**TASK OBJECTIVE:** The entire listing below is to be written out exactly, minus the pictures.

**DATA PROVIDED:**
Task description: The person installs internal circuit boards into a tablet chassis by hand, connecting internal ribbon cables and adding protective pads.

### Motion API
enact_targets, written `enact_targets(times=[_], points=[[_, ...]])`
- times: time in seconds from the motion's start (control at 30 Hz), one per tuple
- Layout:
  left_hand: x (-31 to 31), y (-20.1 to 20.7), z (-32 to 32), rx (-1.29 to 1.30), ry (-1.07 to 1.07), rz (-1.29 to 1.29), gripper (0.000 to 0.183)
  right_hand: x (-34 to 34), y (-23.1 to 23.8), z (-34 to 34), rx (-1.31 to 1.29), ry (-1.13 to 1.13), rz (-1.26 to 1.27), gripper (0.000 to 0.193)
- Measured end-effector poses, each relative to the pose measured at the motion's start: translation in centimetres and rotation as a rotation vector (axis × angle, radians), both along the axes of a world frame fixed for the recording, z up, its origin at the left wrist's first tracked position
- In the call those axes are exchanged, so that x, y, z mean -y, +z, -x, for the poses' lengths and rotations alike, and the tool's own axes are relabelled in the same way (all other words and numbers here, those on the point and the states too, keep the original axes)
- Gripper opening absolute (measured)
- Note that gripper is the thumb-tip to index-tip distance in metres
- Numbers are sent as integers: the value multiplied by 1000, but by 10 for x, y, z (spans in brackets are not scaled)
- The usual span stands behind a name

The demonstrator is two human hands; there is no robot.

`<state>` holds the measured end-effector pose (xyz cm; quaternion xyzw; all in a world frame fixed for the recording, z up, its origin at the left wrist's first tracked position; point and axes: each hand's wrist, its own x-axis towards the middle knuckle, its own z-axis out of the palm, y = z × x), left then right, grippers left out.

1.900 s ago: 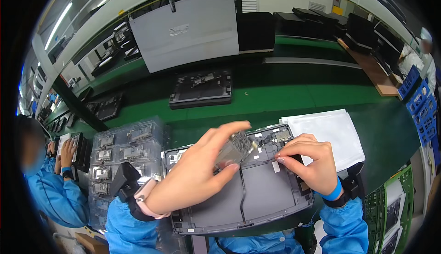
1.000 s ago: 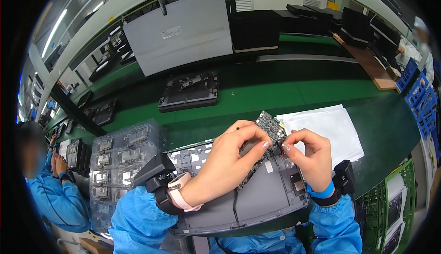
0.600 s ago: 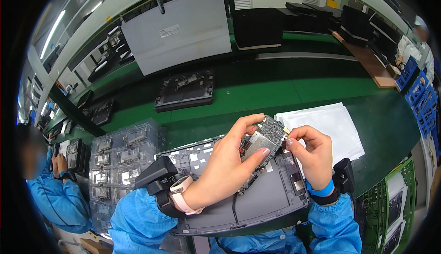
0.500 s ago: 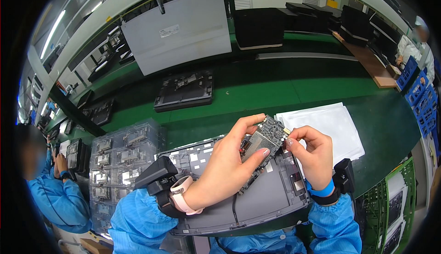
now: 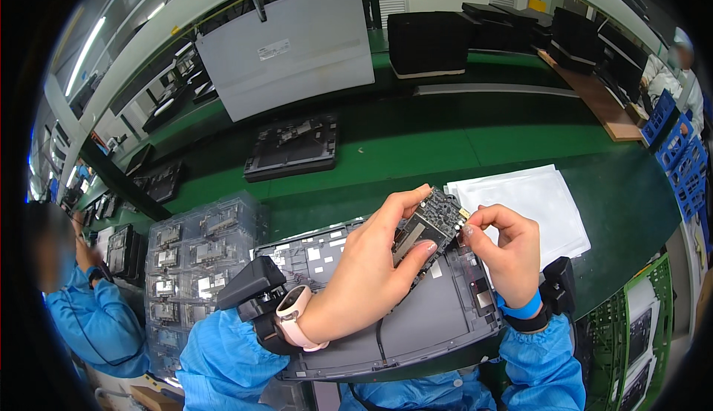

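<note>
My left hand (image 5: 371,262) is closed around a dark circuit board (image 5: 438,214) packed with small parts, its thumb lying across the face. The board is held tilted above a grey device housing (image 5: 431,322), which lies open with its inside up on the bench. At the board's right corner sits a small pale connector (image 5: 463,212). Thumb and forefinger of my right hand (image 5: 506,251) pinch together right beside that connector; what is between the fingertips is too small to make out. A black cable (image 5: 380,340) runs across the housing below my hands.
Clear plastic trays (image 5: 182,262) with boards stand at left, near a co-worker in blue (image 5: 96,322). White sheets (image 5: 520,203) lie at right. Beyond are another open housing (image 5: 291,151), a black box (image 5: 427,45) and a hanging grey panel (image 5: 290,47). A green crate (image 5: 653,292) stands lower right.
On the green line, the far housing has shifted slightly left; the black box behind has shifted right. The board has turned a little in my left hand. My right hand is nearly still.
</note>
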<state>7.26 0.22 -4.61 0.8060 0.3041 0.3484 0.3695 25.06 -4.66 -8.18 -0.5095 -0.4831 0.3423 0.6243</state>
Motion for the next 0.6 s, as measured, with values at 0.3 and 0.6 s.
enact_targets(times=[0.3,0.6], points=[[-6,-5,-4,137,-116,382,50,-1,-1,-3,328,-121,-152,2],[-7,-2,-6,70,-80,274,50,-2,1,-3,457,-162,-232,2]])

**YOUR RESPONSE:**
Task description: The person installs internal circuit boards into a tablet chassis by hand, connecting internal ribbon cables and adding protective pads.

### Motion API
enact_targets, written `enact_targets(times=[_], points=[[_, ...]])`
- times: time in seconds from the motion's start (control at 30 Hz), one per tuple
- Layout:
  left_hand: x (-31 to 31), y (-20.1 to 20.7), z (-32 to 32), rx (-1.29 to 1.30), ry (-1.07 to 1.07), rz (-1.29 to 1.29), gripper (0.000 to 0.183)
  right_hand: x (-34 to 34), y (-23.1 to 23.8), z (-34 to 34), rx (-1.31 to 1.29), ry (-1.13 to 1.13), rz (-1.26 to 1.27), gripper (0.000 to 0.193)
- Measured end-effector poses, each relative to the pose measured at the motion's start: translation in centimetres and rotation as a rotation vector (axis × angle, radians), both along the axes of a world frame fixed for the recording, z up, its origin at the left wrist's first tracked position
- In the call those axes are exchanged, so that x, y, z mean -y, +z, -x, for the poses' lengths and rotations alike, and the tool's own axes are relabelled in the same way (all other words and numbers here, those on the point and the states too, keep the original axes)
- Gripper opening absolute (measured)
- Note that gripper is the thumb-tip to index-tip distance in metres
- Numbers are sent as integers: the value multiplied by 1000, but by 10 for x, y, z (spans in brackets are not scaled)
- The usual span stands behind a name

The demonstrator is two human hands; there is no robot.

`<state>` holds the measured end-effector pose (xyz cm; quaternion xyzw; all in a world frame fixed for the recording, z up, its origin at the left wrist's first tracked position; point and axes: each hand's wrist, its own x-axis towards the middle knuckle, its own z-axis out of the palm, y = z × x), left then right, grippers left out.

1.900 s ago: 
1.000 s ago: 
0.600 s ago: 
0.500 s ago: 
now: 

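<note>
My left hand (image 5: 371,262) is closed around a dark circuit board (image 5: 438,214) packed with small parts, its thumb lying across the face. The board is held tilted above a grey device housing (image 5: 431,322), which lies open with its inside up on the bench. At the board's right corner sits a small pale connector (image 5: 463,212). Thumb and forefinger of my right hand (image 5: 506,251) pinch together right beside that connector; what is between the fingertips is too small to make out. A black cable (image 5: 380,340) runs across the housing below my hands.
Clear plastic trays (image 5: 182,262) with boards stand at left, near a co-worker in blue (image 5: 96,322). White sheets (image 5: 520,203) lie at right. Beyond are another open housing (image 5: 291,151), a black box (image 5: 427,45) and a hanging grey panel (image 5: 290,47). A green crate (image 5: 653,292) stands lower right.
On the green line, the far housing has shifted slightly left; the black box behind has shifted right. The board has turned a little in my left hand. My right hand is nearly still.
</note>
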<state>7.26 0.22 -4.61 0.8060 0.3041 0.3484 0.3695 25.06 -4.66 -8.18 -0.5095 -0.4831 0.3423 0.6243</state>
Motion for the next 0.6 s, as measured, with values at 0.3 and 0.6 s.
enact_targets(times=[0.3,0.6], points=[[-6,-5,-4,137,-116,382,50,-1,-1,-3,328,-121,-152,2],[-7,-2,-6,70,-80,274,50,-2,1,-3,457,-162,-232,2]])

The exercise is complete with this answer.